**TASK**
A faithful transcription of all the data, images excluded, is the required answer.

**RECORDED INFORMATION**
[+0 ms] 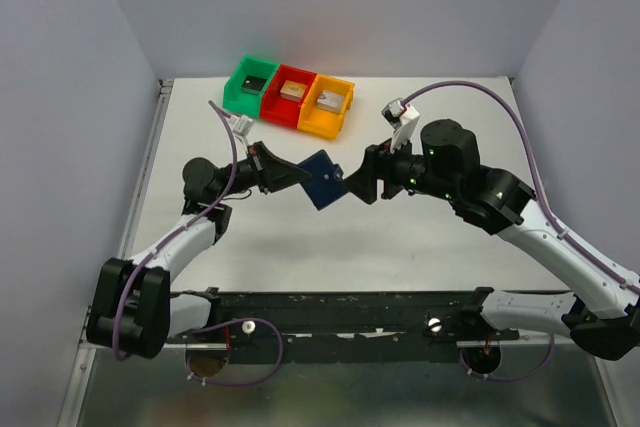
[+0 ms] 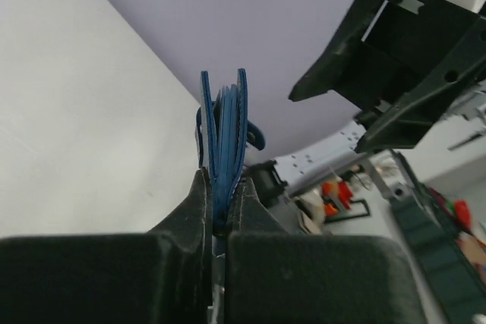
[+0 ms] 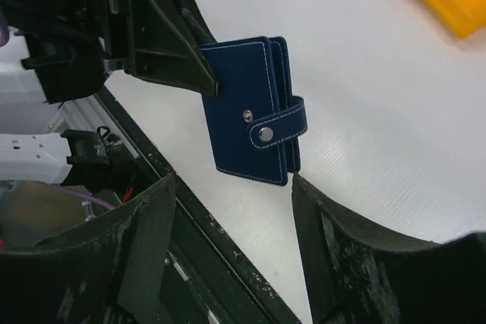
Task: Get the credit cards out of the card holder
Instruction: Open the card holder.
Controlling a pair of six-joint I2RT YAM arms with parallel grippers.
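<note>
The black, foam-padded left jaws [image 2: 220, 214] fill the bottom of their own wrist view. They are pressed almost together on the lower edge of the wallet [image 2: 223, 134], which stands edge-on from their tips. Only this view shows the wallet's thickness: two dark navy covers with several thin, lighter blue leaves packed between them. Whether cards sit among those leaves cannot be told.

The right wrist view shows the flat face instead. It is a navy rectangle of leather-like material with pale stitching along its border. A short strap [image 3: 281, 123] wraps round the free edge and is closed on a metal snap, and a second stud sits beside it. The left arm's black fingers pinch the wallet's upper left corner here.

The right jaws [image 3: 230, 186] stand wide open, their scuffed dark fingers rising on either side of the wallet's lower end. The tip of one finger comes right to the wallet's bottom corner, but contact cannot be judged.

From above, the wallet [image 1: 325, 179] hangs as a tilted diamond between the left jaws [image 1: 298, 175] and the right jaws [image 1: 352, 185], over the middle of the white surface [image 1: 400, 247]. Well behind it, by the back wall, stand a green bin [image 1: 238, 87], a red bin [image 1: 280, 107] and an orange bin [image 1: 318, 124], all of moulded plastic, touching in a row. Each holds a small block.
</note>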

**FINAL ANSWER**
[+0 ms] 
[+0 ms] 
[+0 ms] 
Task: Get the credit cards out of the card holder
Instruction: Open the card holder.
Controlling a pair of six-joint I2RT YAM arms with parallel grippers.
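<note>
The black, foam-padded left jaws [image 2: 220, 214] fill the bottom of their own wrist view. They are pressed almost together on the lower edge of the wallet [image 2: 223, 134], which stands edge-on from their tips. Only this view shows the wallet's thickness: two dark navy covers with several thin, lighter blue leaves packed between them. Whether cards sit among those leaves cannot be told.

The right wrist view shows the flat face instead. It is a navy rectangle of leather-like material with pale stitching along its border. A short strap [image 3: 281, 123] wraps round the free edge and is closed on a metal snap, and a second stud sits beside it. The left arm's black fingers pinch the wallet's upper left corner here.

The right jaws [image 3: 230, 186] stand wide open, their scuffed dark fingers rising on either side of the wallet's lower end. The tip of one finger comes right to the wallet's bottom corner, but contact cannot be judged.

From above, the wallet [image 1: 325, 179] hangs as a tilted diamond between the left jaws [image 1: 298, 175] and the right jaws [image 1: 352, 185], over the middle of the white surface [image 1: 400, 247]. Well behind it, by the back wall, stand a green bin [image 1: 238, 87], a red bin [image 1: 280, 107] and an orange bin [image 1: 318, 124], all of moulded plastic, touching in a row. Each holds a small block.
</note>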

This completes the response to the exercise.